Data below:
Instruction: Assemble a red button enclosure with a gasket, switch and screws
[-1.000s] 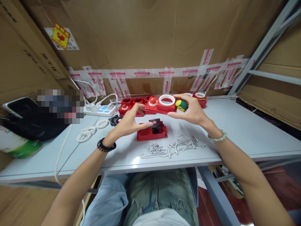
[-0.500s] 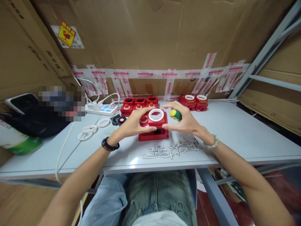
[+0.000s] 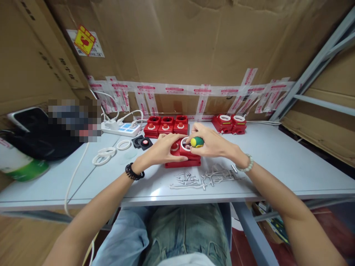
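Observation:
A red plastic box with a white ring on its lid (image 3: 184,157) lies on the grey table (image 3: 277,159) in front of me. My left hand (image 3: 163,149) presses down on the lid's left side, fingers curled over it. My right hand (image 3: 209,142) rests on the lid's right side and grips a small screwdriver with a green and yellow handle (image 3: 196,142). The lid's red dome button is mostly hidden by my left hand.
A heap of metal screws (image 3: 205,175) lies just in front of the box. Three red boxes (image 3: 165,126) and two more with white rings (image 3: 229,123) stand at the back. White rings (image 3: 107,154), black parts (image 3: 142,142) and a power strip (image 3: 119,128) lie to the left.
Both hands brought the red lid down from above onto the red base and now press it there. The camera view has tilted slightly downward.

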Demonstrator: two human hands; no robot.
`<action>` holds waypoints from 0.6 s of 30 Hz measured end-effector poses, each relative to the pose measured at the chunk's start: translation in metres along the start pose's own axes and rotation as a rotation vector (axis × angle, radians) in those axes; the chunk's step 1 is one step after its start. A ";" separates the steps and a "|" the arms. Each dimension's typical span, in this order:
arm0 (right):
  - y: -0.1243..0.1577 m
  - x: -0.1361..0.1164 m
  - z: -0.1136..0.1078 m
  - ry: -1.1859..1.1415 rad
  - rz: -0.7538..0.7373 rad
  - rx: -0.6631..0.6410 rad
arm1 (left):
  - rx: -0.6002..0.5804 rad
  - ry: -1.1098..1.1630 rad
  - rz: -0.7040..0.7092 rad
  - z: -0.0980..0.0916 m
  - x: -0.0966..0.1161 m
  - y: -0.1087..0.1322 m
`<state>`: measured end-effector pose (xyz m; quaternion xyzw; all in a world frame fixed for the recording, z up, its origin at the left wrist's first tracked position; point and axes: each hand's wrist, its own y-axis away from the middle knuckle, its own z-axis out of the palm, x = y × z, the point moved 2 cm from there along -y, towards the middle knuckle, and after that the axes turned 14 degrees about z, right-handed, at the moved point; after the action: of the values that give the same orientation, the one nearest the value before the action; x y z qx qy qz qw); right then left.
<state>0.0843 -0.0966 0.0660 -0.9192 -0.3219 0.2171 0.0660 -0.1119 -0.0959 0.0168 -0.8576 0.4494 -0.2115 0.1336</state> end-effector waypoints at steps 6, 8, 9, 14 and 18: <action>0.002 0.003 0.002 0.075 0.061 -0.114 | -0.016 0.000 0.004 0.001 0.000 0.000; 0.003 0.004 0.002 0.070 0.072 -0.125 | -0.028 0.008 0.000 0.002 -0.001 0.001; 0.004 0.004 0.002 0.064 0.078 -0.129 | -0.035 0.011 -0.005 0.003 -0.001 0.001; 0.005 0.004 0.000 0.027 0.113 -0.147 | -0.072 0.025 -0.026 0.003 -0.001 0.003; 0.004 0.004 0.000 0.022 0.138 -0.169 | -0.093 0.039 -0.038 0.004 -0.002 0.003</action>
<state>0.0895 -0.0974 0.0629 -0.9438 -0.2741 0.1832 -0.0235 -0.1130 -0.0962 0.0113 -0.8671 0.4448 -0.2096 0.0806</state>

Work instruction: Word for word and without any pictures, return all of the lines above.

Answer for this exercise:
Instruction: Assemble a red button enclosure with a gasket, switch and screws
[-1.000s] 
[-0.500s] 
[+0.000s] 
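Observation:
A red plastic box with a white ring on its lid (image 3: 184,157) lies on the grey table (image 3: 277,159) in front of me. My left hand (image 3: 163,149) presses down on the lid's left side, fingers curled over it. My right hand (image 3: 209,142) rests on the lid's right side and grips a small screwdriver with a green and yellow handle (image 3: 196,142). The lid's red dome button is mostly hidden by my left hand.
A heap of metal screws (image 3: 205,175) lies just in front of the box. Three red boxes (image 3: 165,126) and two more with white rings (image 3: 229,123) stand at the back. White rings (image 3: 107,154), black parts (image 3: 142,142) and a power strip (image 3: 119,128) lie to the left.
Both hands brought the red lid down from above onto the red base and now press it there. The camera view has tilted slightly downward.
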
Demonstrator: two human hands; no robot.
`<action>` holds waypoints from 0.6 s of 30 Hz measured end-effector poses, each relative to the pose measured at the chunk's start: translation in metres along the start pose's own axes and rotation as a rotation vector (axis × angle, radians) in those axes; the chunk's step 1 is one step after its start. A ";" separates the steps and a "|" the arms. Each dimension's typical span, in this order:
arm0 (right):
  - y: -0.1243..0.1577 m
  - x: -0.1361..0.1164 m
  - z: -0.1136..0.1078 m
  - ry: -1.1859..1.1415 rad
  - rz: -0.7538..0.7373 rad
  - rx: -0.6631..0.6410 rad
arm1 (left):
  - rx: -0.6002..0.5804 rad
  - ry: -1.1098..1.1630 rad
  - rz: -0.7040..0.7092 rad
  - z: -0.0980..0.0916 m
  - x: -0.0966..0.1161 m
  - y: -0.1087..0.1322 m
`<state>`: measured end-effector pose (xyz m; quaternion xyzw; all in a world frame fixed for the recording, z up, its origin at the left wrist's first tracked position; point and axes: each hand's wrist, its own y-axis away from the middle knuckle, its own z-axis out of the palm, x = y × z, the point moved 2 cm from there along -y, towards the middle knuckle, and after that the axes turned 14 degrees about z, right-handed, at the moved point; after the action: of the values that give the same orientation, the one nearest the value before the action; x y z qx qy qz qw); right then left.
<state>0.0843 -0.0966 0.0660 -0.9192 -0.3219 0.2171 0.0660 -0.1119 -0.0959 0.0168 -0.8576 0.4494 -0.2115 0.1336</state> end-effector waypoints at steps 6, 8, 9, 14 and 18: <action>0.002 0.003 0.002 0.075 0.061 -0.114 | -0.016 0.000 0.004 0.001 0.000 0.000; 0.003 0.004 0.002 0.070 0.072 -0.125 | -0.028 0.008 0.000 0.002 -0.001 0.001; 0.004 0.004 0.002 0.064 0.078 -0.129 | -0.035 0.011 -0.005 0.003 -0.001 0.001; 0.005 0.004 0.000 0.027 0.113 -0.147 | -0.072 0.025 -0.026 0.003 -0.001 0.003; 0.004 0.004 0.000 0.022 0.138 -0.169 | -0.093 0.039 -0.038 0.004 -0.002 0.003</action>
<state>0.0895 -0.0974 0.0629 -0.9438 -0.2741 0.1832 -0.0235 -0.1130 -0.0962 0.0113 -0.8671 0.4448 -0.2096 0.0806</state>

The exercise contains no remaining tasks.